The concept of responsibility permeates social life. While it has many meanings, they often centre around questions of practical and moral accountability, culpability and liability. One can learn a great deal about a social formation by looking at the way the meanings of responsibility are deployed within it, the way they vary from one social space to another, and the way they are often at the centre of a political struggle over how we define and apportion blame. The essays in this book do more than examine such processes. Each in its own way also invites the readerto push existing assumptions about what individual, political, ecological and corporate responsibility entails.
There are so many books like this, and overall, I basically love them. They take a word we think we know well and have very positive feelings about, responsibility in this case, but I’ve also reviewed books on empathy, merit, belonging, waiting (by the same author), desire, expertise, habits or distinction, and then they show all of the problems with these words and the concepts behind them. Sometimes the authors don’t go far enough, sometimes they go too far – but I generally enjoy the journey all the same. This is a series of short chapters by various academics on different aspects of responsibility. I don’t think I didn’t enjoy a single one.

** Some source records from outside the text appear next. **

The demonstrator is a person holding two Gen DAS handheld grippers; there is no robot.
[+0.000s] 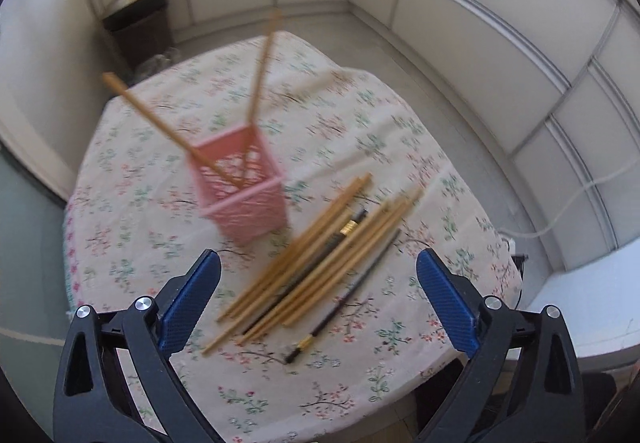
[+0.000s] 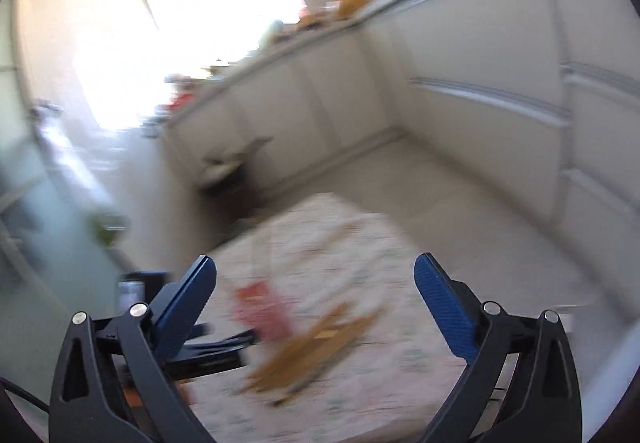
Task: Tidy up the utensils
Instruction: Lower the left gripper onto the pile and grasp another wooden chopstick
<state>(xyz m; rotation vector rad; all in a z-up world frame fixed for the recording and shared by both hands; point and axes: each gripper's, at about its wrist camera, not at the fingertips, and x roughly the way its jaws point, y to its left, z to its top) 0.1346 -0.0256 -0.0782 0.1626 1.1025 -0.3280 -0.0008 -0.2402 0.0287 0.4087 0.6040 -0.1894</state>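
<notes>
basket (image 1: 244, 187): pink slotted holder, upright on the floral tablecloth (image 1: 132, 243), about centre of the left wrist view. Open top faces up, so sticks drop in end-first.
sticks in basket (image 1: 160, 123): two wooden chopsticks already in, leaning out to 11 and 12 o'clock. Too long to stand straight, so resting against the rim.
loose pile (image 1: 320, 255): wooden chopsticks plus two dark ones with gold bands, fanned flat on the cloth just at 4 o'clock of the basket. Roughly parallel, near ends toward the camera; overlapping, so singling one out takes care.
dark stray (image 1: 352, 295): one dark chopstick lies a little apart on the pile's 3 o'clock side. Probably the easiest single pick.
left gripper (image 1: 318, 303): jaws spread wide, nothing between the pads, angled steeply down over the near end of the pile. Reads as lining up for the next pick.
right gripper (image 2: 314, 307): jaws fully spread, holding nothing. View heavily blurred; basket (image 2: 262, 309) and pile (image 2: 316, 343) only as smears between the fingers, well below.
other gripper in right view (image 2: 216, 347): dark frame at 8 o'clock, likely the left unit, too blurred to confirm.
progress: judged early, two in, most still on the table.
risk: closing across the stack could grab several or scatter them. Basket is light, may tip if nudged.
</notes>
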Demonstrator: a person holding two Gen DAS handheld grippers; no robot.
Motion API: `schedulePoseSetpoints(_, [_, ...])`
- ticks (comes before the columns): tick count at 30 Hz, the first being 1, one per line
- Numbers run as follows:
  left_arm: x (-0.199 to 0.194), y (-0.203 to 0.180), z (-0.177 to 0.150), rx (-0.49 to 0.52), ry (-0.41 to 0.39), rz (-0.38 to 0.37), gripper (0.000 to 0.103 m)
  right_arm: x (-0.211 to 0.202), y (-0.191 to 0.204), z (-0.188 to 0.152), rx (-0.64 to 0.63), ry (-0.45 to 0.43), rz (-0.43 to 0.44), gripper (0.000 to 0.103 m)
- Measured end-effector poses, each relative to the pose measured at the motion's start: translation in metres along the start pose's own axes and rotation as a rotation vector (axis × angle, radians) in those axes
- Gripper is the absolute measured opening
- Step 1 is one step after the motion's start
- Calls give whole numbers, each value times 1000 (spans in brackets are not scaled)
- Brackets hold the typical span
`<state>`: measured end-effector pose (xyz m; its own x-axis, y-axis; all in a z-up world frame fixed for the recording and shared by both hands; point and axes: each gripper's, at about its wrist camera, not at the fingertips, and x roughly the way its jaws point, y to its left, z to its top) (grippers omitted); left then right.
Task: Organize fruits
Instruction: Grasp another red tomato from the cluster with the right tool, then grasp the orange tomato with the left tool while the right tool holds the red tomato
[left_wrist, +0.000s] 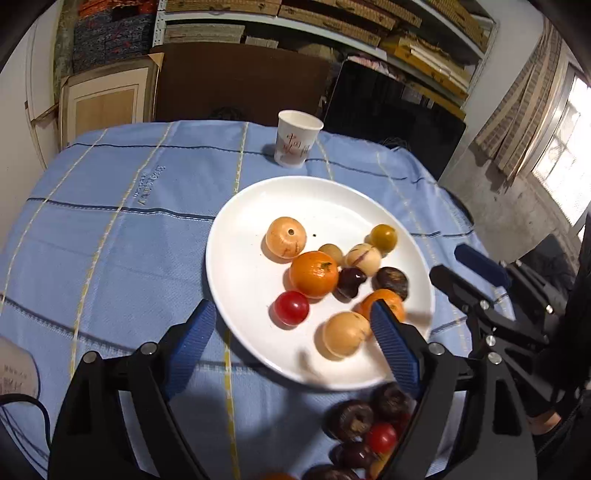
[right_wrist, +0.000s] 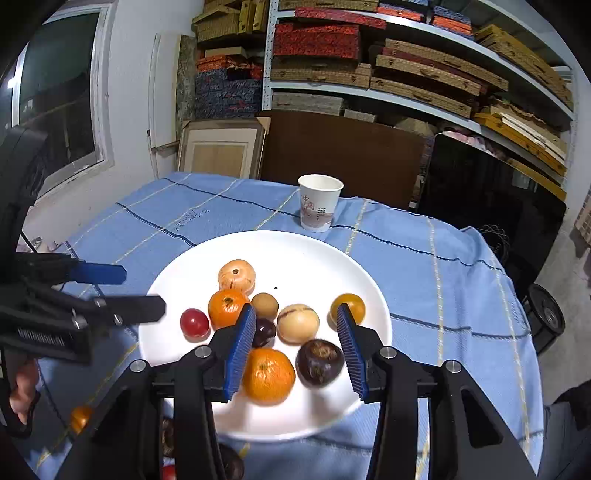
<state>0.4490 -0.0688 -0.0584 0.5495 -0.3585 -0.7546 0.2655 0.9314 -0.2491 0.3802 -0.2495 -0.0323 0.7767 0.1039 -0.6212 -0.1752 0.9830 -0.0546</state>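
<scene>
A white plate (left_wrist: 332, 199) (right_wrist: 295, 251) on the blue cloth holds several small fruits: two oranges (left_wrist: 314, 274) (right_wrist: 268, 374), a red tomato (left_wrist: 291, 307) (right_wrist: 194, 322), pale round fruits (left_wrist: 345, 334) (right_wrist: 297, 324), dark brown ones (left_wrist: 392, 282) (right_wrist: 319, 363) and a yellow one (left_wrist: 383, 237) (right_wrist: 348, 306). My left gripper (left_wrist: 291, 321) is open and empty over the plate's near edge. My right gripper (right_wrist: 296, 325) is open and empty, above the plate's near half. More dark and red fruits (left_wrist: 369, 424) lie on the cloth in front of the plate.
A paper cup (left_wrist: 297, 138) (right_wrist: 318, 202) stands behind the plate. The blue checked cloth (left_wrist: 110, 240) (right_wrist: 443, 266) covers the table. Shelves with boxes, a brown board and a black panel stand behind. A small orange fruit (right_wrist: 79, 417) lies at the near left.
</scene>
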Motion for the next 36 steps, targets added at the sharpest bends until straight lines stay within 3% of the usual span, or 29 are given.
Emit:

The book starts by saying that the origin of the word responsibility is in to provide a response – so, to give an answer – but also points out that in Arabic the word is about a question, rather than answer. I’m not sure how much difference this really makes, but it is interesting in its own way. In many ways, responsibility is something that almost defines us as humans – and not just for existentialist, where someone like Sartre says we should hold ourselves responsible for everything that happens in our lives, given that our lives are otherwise meaningless. This hyper responsibility is something I always feel I should think more about, but worry it might become the only thing I end up thinking about.
The other side to this is the current tendency to very much limit what we are responsible for. We’ve just had Australia Day/Survival Day/Invasion Day here in Australia. Should non-Aboriginal people be held responsible for the harms done in the colonisation of Australia? Many people say that since they were not born when these harms were committed it would be wrong to hold them responsible. They tend to ignore that they still benefit from these harms and Aboriginal people still suffer from those harms too. It is not like an insult my great grandfather might have said to someone else’s great grandfather that is now forgotten with them both now being dead. These are ongoing harms and making no one responsible for them means no one can address them.
Similarly with climate change. We are all responsible for the destruction of the planet, but those of us in the west more so, because of our past and present actions in causing the problem. And yet, some use the same argument, that we today can’t be held responsible for the actions of our grandparents. The problem with this argument is that most of the carbon that has been pumped into the atmosphere has been done in our lifetimes and so we are the ones who have both directly benefited from this destruction and also caused it. It is interesting, because if we benefit from something, rather than take responsibility for it, we are more likely to do the opposite and see it as something that is beyond all responsibility. A twist on that old saying about how hard it is to convince someone of something that undermines their wage.
Although this book was written before the current genocide in Gaza, it is hard not to think about that in relation to the themes of this book. In one of the chapters there is a discussion on Noel Pearson and his claim that the liberal left are causing the ongoing harm to Aboriginal people by not allowing them to take responsibility for their actions. The short version being that Aboriginal people make bad decisions and blaming it all on Australia’s history of racism is both the easy way out, but also continues the paternalistic attitude towards Aboriginals that never allows them to become fully functioning members of Australian society. The solution, I’d have thought, to this would be to provide Aboriginal people with autonomy and a voice that we are obliged to hear – both of which have been taken from them, particularly when the majority of Australians recently voted to not allow an Aboriginal voice to parliament.
There is a great chapter at the start of this on the Milgram experiments, which challenges the way these are generally read – you know, as a simple stating of the ‘people do what they are told, even when it causes infinite harm to others’. Instead, the author focuses upon how distressed those ‘just following orders’ proved to be by the experiment. Some directly refused, but others pleaded with the authority figure to allow them to stop.
Hage’s chapter in this is particularly interesting. It looks at an extended Lebanese family, many of whom are distributed across the world, and how they resolve (or not) issues of being responsible for an ageing parent. The deep situatedness of this is particularly interesting. You know that term ‘wicked problems’? I really like it. A wicked problem isn’t one where we haven’t quite found the right solution yet – but rather one where every solution causes some other problem. Bringing this back down to the level of a single family is a powerful way to making this clear, not least since it is based on experiences we have all had at one time or another.